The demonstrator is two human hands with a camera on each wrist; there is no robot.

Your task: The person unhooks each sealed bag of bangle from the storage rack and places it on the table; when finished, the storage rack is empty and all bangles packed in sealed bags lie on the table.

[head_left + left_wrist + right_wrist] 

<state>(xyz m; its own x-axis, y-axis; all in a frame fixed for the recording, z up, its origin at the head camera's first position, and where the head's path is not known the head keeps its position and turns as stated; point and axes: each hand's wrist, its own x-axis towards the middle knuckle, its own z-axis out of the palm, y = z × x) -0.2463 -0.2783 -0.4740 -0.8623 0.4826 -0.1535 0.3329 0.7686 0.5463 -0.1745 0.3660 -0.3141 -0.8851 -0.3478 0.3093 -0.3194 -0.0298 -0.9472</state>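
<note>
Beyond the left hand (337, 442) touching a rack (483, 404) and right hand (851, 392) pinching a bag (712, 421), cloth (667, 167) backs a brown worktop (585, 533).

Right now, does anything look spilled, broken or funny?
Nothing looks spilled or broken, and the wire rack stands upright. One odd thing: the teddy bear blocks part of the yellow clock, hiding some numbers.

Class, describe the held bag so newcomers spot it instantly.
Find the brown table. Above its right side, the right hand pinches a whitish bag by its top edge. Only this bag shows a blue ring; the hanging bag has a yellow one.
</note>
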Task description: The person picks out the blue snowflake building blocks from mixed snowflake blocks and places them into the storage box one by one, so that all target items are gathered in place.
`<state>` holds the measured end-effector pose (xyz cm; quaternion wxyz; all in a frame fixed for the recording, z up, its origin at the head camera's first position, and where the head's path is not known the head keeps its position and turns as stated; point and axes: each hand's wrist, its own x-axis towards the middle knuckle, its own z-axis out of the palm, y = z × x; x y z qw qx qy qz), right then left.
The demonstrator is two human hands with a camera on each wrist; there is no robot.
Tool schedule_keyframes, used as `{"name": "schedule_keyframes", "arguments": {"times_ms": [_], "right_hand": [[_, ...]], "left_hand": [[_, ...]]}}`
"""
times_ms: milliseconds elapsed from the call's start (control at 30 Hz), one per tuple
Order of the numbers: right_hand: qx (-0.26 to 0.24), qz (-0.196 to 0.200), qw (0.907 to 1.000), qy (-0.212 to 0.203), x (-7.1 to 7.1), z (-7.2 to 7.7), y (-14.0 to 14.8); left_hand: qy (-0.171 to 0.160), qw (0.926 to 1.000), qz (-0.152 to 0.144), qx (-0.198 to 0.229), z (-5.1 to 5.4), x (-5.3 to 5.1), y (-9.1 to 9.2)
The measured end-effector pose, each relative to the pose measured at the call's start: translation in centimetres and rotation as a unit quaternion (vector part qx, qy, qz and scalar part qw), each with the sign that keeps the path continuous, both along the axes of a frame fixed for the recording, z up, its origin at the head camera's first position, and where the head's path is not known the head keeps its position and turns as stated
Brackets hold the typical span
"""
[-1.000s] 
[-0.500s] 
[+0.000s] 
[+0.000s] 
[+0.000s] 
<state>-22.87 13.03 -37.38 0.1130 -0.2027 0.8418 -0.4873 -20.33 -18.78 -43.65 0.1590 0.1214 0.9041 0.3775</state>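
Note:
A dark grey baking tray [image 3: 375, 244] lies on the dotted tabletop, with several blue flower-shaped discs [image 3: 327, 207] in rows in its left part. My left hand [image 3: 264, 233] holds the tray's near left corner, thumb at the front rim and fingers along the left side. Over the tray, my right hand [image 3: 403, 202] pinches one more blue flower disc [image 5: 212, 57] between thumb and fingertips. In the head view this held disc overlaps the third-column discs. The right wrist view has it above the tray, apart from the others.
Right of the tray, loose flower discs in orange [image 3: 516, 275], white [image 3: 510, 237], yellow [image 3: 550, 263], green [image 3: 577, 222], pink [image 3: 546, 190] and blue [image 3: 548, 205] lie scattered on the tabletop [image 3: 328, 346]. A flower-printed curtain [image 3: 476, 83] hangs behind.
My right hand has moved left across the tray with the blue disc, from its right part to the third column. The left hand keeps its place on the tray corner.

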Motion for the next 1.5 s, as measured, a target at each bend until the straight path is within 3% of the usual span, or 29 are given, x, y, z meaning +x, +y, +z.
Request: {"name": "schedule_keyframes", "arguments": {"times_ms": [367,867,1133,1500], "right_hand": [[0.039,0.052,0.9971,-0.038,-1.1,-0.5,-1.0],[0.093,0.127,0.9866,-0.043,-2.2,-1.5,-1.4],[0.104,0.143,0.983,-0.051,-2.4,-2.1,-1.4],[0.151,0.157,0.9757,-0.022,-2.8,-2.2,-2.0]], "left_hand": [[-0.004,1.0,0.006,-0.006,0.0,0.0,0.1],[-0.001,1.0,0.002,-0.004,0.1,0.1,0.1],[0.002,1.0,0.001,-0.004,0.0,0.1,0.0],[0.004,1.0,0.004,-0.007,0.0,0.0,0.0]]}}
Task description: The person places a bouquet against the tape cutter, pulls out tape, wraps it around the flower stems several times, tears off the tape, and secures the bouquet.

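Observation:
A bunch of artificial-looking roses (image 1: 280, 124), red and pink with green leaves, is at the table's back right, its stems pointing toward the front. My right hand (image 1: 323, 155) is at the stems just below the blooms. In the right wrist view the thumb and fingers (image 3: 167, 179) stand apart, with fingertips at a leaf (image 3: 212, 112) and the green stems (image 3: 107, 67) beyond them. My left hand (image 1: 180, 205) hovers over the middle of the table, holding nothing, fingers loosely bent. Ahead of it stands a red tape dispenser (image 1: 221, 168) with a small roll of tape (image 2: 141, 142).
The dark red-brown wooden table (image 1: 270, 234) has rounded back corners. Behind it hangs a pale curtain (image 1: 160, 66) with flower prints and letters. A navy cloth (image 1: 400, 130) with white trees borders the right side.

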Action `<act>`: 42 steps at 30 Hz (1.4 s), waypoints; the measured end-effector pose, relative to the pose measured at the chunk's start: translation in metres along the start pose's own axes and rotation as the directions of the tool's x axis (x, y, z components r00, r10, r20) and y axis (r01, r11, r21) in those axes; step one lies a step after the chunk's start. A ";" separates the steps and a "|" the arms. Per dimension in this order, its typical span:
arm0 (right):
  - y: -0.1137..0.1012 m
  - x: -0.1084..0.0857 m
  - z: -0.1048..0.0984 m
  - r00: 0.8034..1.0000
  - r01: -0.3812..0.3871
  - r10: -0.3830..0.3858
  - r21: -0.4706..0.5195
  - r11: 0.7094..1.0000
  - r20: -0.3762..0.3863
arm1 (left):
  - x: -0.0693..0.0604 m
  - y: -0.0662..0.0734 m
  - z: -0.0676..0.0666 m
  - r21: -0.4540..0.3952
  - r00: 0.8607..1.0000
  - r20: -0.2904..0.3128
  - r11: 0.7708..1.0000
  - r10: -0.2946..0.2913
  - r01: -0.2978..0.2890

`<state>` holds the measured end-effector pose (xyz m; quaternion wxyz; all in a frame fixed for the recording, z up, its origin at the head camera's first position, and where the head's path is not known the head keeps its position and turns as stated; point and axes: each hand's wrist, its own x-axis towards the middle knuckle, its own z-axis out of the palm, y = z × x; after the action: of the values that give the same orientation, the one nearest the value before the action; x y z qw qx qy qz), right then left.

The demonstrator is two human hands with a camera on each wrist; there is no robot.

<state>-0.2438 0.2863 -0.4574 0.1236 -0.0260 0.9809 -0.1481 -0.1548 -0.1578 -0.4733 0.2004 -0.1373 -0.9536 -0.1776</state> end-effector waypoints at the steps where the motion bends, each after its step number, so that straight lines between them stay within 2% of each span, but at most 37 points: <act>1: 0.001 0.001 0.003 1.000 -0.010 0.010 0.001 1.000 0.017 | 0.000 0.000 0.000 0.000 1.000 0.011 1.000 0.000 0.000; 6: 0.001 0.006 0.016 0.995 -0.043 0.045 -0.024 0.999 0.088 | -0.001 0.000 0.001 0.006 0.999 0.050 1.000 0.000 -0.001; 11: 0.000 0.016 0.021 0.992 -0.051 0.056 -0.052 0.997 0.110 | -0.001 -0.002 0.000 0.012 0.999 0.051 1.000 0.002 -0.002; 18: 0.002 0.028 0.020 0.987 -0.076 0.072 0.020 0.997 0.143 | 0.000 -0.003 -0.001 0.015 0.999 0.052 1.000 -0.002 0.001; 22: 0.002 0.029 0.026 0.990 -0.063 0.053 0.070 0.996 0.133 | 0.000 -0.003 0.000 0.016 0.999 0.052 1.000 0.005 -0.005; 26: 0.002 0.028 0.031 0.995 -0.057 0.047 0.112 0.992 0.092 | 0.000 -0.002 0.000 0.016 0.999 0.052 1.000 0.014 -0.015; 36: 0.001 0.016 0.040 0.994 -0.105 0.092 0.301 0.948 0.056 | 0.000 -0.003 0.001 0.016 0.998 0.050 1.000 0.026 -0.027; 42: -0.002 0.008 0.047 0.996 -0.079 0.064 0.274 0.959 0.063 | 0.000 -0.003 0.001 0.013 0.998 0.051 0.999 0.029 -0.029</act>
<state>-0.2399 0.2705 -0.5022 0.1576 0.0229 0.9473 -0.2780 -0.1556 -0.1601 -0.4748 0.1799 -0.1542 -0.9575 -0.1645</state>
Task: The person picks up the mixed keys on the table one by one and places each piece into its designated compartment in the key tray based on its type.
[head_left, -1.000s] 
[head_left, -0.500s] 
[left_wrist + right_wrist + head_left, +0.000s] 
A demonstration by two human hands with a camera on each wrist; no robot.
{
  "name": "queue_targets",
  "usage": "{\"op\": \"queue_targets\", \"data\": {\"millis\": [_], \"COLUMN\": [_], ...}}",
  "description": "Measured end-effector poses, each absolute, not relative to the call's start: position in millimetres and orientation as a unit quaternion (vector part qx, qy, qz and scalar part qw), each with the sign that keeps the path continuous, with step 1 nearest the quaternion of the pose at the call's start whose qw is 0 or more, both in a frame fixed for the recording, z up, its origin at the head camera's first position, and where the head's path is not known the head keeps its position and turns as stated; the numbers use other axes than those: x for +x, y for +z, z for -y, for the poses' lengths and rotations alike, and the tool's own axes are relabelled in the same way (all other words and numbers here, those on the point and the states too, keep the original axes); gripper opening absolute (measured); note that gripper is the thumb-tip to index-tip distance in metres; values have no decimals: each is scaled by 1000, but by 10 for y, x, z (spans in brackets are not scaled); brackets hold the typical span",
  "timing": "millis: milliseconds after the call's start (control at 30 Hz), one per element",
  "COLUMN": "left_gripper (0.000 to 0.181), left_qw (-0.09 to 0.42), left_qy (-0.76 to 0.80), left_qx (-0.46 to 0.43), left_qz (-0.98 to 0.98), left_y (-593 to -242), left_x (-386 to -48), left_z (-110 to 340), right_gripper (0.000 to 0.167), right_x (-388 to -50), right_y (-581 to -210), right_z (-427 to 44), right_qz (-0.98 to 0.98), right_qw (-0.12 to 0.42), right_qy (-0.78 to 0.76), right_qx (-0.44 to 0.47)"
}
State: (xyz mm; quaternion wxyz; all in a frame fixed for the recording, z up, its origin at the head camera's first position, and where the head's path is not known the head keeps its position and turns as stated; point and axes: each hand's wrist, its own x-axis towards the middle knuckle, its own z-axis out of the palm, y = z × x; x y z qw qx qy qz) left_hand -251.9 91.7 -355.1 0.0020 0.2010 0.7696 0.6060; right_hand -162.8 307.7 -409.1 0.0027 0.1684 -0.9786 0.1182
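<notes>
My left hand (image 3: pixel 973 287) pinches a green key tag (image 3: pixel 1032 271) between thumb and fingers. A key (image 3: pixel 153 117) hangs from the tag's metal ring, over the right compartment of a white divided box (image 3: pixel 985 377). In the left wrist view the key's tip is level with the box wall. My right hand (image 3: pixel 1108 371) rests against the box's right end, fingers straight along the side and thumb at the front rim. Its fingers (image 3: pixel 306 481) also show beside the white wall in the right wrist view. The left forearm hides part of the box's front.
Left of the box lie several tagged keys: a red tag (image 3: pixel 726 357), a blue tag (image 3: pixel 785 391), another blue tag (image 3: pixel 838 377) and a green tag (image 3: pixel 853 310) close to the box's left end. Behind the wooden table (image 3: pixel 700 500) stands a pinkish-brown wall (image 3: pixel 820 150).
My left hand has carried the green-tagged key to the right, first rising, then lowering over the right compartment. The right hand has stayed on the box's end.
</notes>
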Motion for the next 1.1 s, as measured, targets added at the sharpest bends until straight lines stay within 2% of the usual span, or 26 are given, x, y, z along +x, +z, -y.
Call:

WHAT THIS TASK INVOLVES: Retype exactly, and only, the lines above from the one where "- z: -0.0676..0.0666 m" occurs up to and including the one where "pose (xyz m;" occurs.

RESPONSE:
  - z: -0.0676..0.0666 m
  - r21: -0.4540..0.3952
  - r00: 0.8607..1.0000
  - r20: -0.2904..0.3128
  - r11: 0.7708..1.0000
  - r10: -0.2946..0.2913
  - r01: -0.2978..0.2890

`<state>` holds the measured end-effector pose (xyz m; quaternion wxyz; all in a frame fixed for the recording, z up, its origin at the head camera's first position, and where the head's path is not known the head keeps its position and turns as stated; point and axes: each hand's wrist, its own x-axis towards the middle knuckle, its own z-axis out of the palm, y = z × x; after the action: of the values that give the same orientation, the one nearest the value before the action; x y z qw qx qy qz), right then left.

Output for the exercise is now complete.